From the National Book Award-winning author of Underworld and Libra, a short novel novel set in the near future about five people gathered together in a Manhattan apartment for a Super Bowl party in the midst of a catastrophic event.
A.D., for me, has come to mean not anno Domini but anno DeLillo, an unaccountable time after the annulment of time — after the fall seasons and spring seasons, after the sweeps-weeks and opening weekends, after the early and late editions, after the updates at 6 and at 10 ... Now — if we can agree to pretend that we know what 'now' is — the master has brought us The Silence: the latest installment in his chronicle of our unrelenting present ... There is something quixotic about what DeLillo has done: writing about contemporary culture even as it collapses into subcultures, and even as the democratic dream of a collective center is derided as suspicious in identitarian terms ... The Silence is even more bone-hard and skeletally spare than its predecessor, though its subject is considerably broader. In it, humans deprived of technology resign themselves to death, and not just to individual death but to cultural death, the end of the world, the end of time.
The Silence is just over a hundred pages long, so it is not as commodious a novel as Underworld, and not as funny as White Noise. Many of the same themes recur in a pared-down form, the novel illuminating the previous work with an intense, narrow beam.
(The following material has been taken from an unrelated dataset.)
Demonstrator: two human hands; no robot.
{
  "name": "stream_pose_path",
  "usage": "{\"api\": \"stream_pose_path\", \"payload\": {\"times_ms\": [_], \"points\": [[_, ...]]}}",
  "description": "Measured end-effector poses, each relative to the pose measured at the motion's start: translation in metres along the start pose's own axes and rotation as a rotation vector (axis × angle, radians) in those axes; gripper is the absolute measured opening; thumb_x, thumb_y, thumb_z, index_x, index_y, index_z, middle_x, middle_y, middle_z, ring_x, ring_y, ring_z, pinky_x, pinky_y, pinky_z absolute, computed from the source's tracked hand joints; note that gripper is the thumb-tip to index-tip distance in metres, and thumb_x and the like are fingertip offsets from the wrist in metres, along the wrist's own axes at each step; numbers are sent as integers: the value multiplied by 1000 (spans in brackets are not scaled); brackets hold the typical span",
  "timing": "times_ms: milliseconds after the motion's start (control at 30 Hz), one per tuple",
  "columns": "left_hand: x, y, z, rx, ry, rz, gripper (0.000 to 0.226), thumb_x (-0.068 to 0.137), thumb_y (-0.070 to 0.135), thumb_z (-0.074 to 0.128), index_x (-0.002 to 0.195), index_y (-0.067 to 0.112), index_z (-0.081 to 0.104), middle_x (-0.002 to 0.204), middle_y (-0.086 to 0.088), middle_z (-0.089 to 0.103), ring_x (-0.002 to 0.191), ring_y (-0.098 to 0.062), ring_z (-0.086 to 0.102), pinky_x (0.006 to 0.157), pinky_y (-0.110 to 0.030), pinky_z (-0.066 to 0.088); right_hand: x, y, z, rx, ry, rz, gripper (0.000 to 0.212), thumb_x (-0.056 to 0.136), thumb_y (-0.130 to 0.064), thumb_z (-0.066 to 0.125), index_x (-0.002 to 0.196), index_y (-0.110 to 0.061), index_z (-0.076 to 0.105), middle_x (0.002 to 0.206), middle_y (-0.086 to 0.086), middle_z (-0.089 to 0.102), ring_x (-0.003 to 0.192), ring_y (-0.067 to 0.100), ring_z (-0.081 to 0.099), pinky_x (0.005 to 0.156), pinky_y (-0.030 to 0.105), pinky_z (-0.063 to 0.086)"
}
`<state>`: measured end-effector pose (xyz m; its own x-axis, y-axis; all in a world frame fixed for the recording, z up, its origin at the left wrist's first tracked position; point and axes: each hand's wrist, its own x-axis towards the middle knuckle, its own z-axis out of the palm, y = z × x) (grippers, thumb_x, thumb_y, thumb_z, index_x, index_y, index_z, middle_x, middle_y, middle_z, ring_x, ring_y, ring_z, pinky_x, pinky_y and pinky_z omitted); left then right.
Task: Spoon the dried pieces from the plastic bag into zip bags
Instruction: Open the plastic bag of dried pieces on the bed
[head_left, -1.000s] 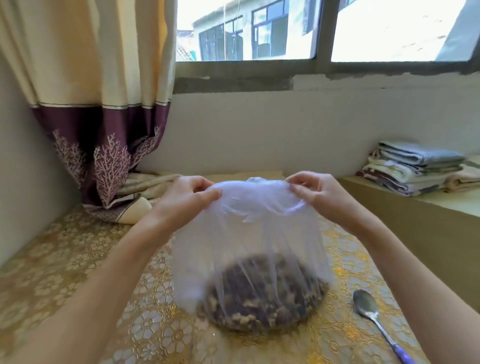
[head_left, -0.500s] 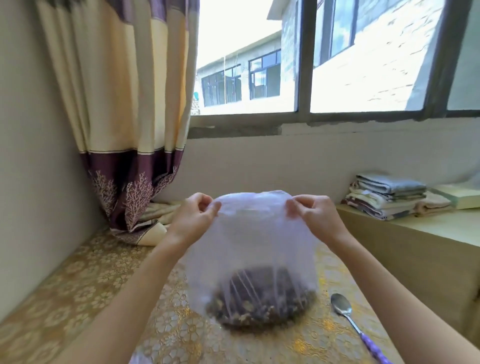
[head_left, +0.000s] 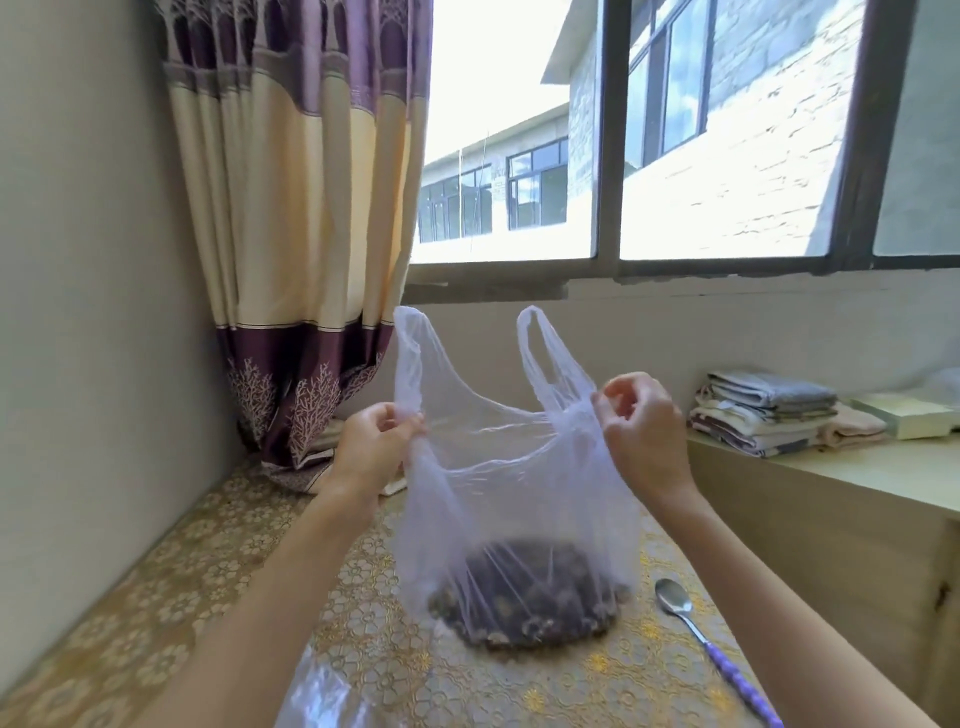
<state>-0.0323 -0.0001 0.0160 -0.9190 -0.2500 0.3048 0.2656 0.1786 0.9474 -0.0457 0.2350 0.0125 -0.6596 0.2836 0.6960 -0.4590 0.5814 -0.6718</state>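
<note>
Bag mouth now spread wider, plastic bag (head_left: 519, 499) between left hand (head_left: 371, 447) and right hand (head_left: 641, 434), each grip pinching its rim

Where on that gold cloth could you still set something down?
The tablecloth lies bare between the wall and the left forearm. It is crowded on the right: plastic bag, then spoon close beside. More clear plastic fills the near edge.

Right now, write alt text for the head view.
Two hands, left hand and right hand, pinch open a thin plastic bag of dark dried pieces on a gold floral tablecloth. A purple-handled spoon lies to its right, below a window.
</note>
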Motion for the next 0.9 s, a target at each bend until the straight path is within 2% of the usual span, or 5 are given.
{"api": "stream_pose_path", "payload": {"times_ms": [133,267,433,600,900], "points": [[-14,3,4,6,15,33,13,87,24,61,75,19,61,78,-1,60,74,-17,53,70,-32,43,-24,-27,22,-82,-234,-438,9,88,-7,61,81,-7,66,80,-1,59,65,12,51,69,20,40],[-21,6,5,-163,-42,-55,14,92,16,54,84,15,65,81,-10,61,70,-21,59,68,-34,51,-28,-19,40,-225,-548,-506,24,97,-11,45,100,-4,67,103,10,67,94,24,60,85,26,43],[-19,2,-12,-680,-130,-379,16,95,8,45,83,5,55,69,-14,67,54,-21,66,51,-32,57,-18,3,31,-493,-495,-328,37,98,-29,43,134,-20,48,134,3,54,115,27,56,89,34,41],[-13,-25,-22,-964,-82,-492,16,94,4,41,83,2,52,80,-13,61,68,-19,63,63,-35,57,-9,38,9,-643,-530,-183,62,89,-43,55,143,-29,30,140,0,45,118,29,52,92,39,45],[3,-66,-40,-960,-98,-701,10,84,2,40,81,10,43,42,-2,44,27,-5,35,28,-10,28,-19,83,2,-726,-832,11,76,71,-74,56,135,-34,45,127,-8,59,114,14,55,88,28,43]]}}
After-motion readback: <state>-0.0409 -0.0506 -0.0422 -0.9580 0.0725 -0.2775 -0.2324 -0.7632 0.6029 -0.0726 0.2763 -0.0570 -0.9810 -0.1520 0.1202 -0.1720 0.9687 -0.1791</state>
Sporting masculinity, educators, other languages, systems, paranoias, what is remembered and what is forgotten, the mass mind; these are presented, not in a fritz of interconnectivity but as mimicry, emptiness and, finally, silence. Nobody speaks the way the characters in this novel do, nor are we asked to believe they would. They are, however, compelling and human, and their voices have a ritualised urgency. DeLillo is a master stylist, and not a word goes to waste. This is the novel as performance art, as expressionistic play. The Silence is like watching Melancholia by Lars von Trier or an opera by Philip Glass—it always feels 'foreign.' There is also something of the mid-1980s distilled and transported here: something rapt and male, full of longing for the machine and for the end of days.
DeLillo’s new one is a pristine disaster novel with apocalyptic overtones. It’s a Stephen King novel scored by Philip Glass instead of Chuck Berry ... The good news about The Silence is that it’s engrossing and that, at 83, DeLillo’s syntax is as prickly as ever. I’m as attracted as anyone else to stories of doomed airplane flights and intimations of the end of the world, and DeLillo mostly held me rapt. I was never sorry to be holding this novel. The bad news, in addition to a certain amount of black-box, black turtleneck pretentiousness that is a hallmark of late-career DeLillo, is that The Silence reads like the first two chapters of a disaster novel. At 117 pages, it’s over before it gets started. It’s as if a filmmaker put two couples inside a remote old farmhouse for the weekend, cut the power, cued the dogs of hell and then rolled the credits ... a minor, oddly frictionless DeLillo novel. In terms of his career, it is not waterfall but spray. Posterity will be kind to him, but it will take relatively little note of this production.